Students of Whittier Regional Vocational Technical High School are giving people a bird's eye view of Haverhill.
For the past three years, students of Whittier's computer-assisted drafting program have worked on a 1-inch to 184-feet scale model of the city's downtown, complete with miniature buildings, bridges and even lighted walkways.
Normally shown only during Whittier's open house events, the model made a public appearance last month during Team Haverhill's 2012 Possible Dreams event, which drew more than 100 spectators. Each year, the Team Haverhill civic organization has a public meeting to set goals for the city. Much of the year's meeting focused on the downtown.
Scott Robertson, a CAD instructor, said the 5-by-12-foot model is the largest creation yet by the school's CAD department.
"I don't anticipate seeing one this size in a while," he said.
Whittier students started working on the project in 2008, following the unveiling of downtown Haverhill's river walk plan. The model highlights the river walk, consisting of downtown streets and the Bradford rail trail, using a series of colored LED lights. Notable historic buildings are also highlighted with lights.

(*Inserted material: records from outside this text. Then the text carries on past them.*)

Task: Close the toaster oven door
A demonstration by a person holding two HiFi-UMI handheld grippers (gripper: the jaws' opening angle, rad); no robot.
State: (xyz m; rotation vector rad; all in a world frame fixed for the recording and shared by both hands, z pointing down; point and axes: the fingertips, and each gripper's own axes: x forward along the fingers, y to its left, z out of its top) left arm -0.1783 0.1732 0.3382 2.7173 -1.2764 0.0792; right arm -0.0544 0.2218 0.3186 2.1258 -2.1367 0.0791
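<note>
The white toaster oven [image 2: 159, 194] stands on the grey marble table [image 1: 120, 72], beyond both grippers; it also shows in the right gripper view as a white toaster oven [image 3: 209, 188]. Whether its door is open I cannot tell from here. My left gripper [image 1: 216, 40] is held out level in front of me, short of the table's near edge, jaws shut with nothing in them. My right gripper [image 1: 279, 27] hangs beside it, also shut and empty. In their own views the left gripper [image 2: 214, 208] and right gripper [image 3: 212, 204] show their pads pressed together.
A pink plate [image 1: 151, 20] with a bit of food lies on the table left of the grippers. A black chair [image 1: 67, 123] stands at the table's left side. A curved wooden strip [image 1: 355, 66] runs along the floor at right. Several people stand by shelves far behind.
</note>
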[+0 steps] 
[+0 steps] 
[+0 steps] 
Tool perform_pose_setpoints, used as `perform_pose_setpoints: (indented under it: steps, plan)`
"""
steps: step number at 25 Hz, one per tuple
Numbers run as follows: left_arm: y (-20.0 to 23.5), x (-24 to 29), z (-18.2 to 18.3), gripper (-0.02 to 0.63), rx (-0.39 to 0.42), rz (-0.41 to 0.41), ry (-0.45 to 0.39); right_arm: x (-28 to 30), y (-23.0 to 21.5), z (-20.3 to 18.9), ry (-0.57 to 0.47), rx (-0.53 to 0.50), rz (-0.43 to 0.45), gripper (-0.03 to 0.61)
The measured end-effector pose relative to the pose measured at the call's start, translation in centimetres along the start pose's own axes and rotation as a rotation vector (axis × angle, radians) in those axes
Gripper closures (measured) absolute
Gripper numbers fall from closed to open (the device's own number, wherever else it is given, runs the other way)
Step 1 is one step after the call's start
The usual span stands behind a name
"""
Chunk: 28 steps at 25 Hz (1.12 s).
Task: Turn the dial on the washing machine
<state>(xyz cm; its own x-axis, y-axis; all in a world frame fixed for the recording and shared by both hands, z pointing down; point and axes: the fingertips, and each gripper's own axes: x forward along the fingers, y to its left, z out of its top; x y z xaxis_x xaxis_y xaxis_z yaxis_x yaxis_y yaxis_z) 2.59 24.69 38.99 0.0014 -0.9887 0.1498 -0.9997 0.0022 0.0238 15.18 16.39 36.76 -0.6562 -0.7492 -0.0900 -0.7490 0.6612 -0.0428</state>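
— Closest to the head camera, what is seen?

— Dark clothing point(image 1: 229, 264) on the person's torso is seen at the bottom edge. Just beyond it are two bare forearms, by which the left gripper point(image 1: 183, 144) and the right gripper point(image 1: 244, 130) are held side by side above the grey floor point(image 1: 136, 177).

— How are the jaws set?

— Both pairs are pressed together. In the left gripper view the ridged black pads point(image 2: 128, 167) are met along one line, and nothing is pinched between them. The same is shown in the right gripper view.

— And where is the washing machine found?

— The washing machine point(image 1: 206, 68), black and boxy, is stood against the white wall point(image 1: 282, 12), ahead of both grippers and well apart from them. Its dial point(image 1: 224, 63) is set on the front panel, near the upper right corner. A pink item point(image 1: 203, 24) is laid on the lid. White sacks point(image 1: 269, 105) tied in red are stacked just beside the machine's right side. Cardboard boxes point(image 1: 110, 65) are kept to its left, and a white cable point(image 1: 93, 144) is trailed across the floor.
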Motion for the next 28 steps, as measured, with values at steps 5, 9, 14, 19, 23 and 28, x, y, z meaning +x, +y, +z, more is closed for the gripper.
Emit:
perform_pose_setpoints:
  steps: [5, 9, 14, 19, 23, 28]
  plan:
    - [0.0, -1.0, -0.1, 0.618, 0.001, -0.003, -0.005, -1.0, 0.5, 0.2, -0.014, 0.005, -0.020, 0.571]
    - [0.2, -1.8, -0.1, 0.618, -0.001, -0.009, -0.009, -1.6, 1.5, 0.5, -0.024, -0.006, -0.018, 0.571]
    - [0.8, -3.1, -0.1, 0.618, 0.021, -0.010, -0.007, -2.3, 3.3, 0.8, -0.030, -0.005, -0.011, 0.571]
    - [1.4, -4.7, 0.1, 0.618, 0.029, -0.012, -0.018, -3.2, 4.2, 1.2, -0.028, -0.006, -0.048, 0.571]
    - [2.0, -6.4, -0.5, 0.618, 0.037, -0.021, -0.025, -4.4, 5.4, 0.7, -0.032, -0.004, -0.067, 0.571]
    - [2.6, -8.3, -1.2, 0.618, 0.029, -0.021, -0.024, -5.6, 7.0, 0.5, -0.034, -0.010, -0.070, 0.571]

Last fall, the CAD teachers and students expanded the project by adding new buildings and features that have sprung up, including the new five-story downtown parking garage. Students who worked on updating and revising the model over the year include juniors Eric Pomer, Nathan Bernard and Ben Colby, along with seniors Nathan Cambra, Ryan Ahern and Alisha Nollet.
To make the model appear more realistic, students collected satellite images of the roads and buildings to apply to each figure. Almost every detail, right down to the neon sign of Market Basket at Central Plaza, is accounted for.
Students from Whittier's electronics department assisted in developing the lighting system of the model and couldn't help feel a little envious of the CAD project.
"I wish we would have been able to do a project like this," said Amalia Mendoza, a senior.
Jack Ulrich, senior CAD instructor, said the model has seen no shortage of pranks, with students placing all sorts of movie monsters in the mini downtown.
Currently, Whittier and Team Haverhill are looking for a suitable home for the project to display year round.
"We'd love to see it find a home and place to be displayed," said Alice Mann, president of team Haverhill.